Her book is an easy and interesting read. I sense she didn't want it to simply be a chance to settle old scores with Gen but, at times, she does linger, understandably, too long on all his character defects, failings, and aggression (both passive and actual) and there are some sections in which business transactions are dutifully described which may have been best left out.

But these are minor quibbles. Cosey's memoir sheds light on a time that is often eulogised but rarely understood these days. They were, for sure, different times - even if some of the same narcissistic behaviour still exists with current creatives - and it's hard to imagine somebody could bridge the worlds of stripping in pubs and avant-garde art in quite the same way as Cosey Fanni Tutti did ever again. 

Perhaps more than anything, the book is a love story.
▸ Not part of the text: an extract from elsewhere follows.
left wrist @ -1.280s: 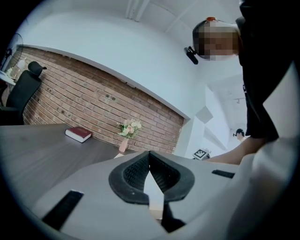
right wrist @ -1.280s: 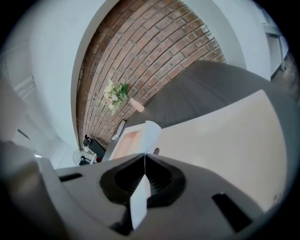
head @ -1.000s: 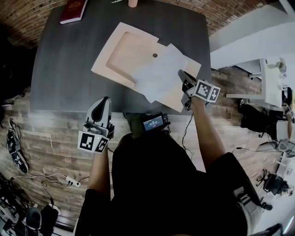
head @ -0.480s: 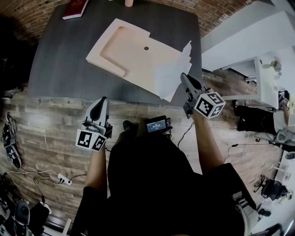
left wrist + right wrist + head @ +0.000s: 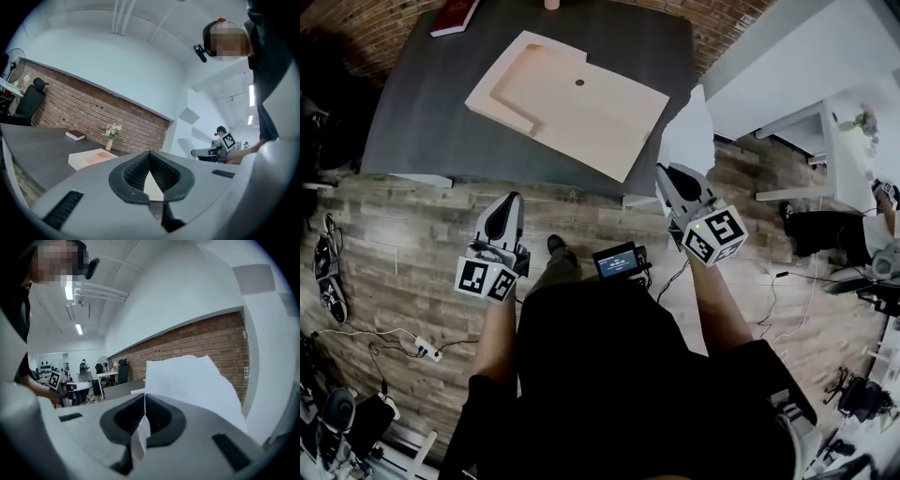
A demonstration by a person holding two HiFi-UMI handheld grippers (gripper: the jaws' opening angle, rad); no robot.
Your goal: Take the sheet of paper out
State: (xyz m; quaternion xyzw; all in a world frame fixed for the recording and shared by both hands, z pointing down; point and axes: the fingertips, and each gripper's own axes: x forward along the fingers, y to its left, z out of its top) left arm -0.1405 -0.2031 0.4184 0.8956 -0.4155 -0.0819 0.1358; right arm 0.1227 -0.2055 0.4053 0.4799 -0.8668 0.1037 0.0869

The way Cosey writes about her love and respect for Chris, Sleazy, and others (and theirs for her) is warm and affectionate and the way she remains passionate about, and proud of, her work and her life equals that, in fact goes hand in hand with it. Her art, her sex, and her music. All three, it seems, make up a wonderfully talented, and for many years underappreciated, person.

Thanks to Darren for this generous gift.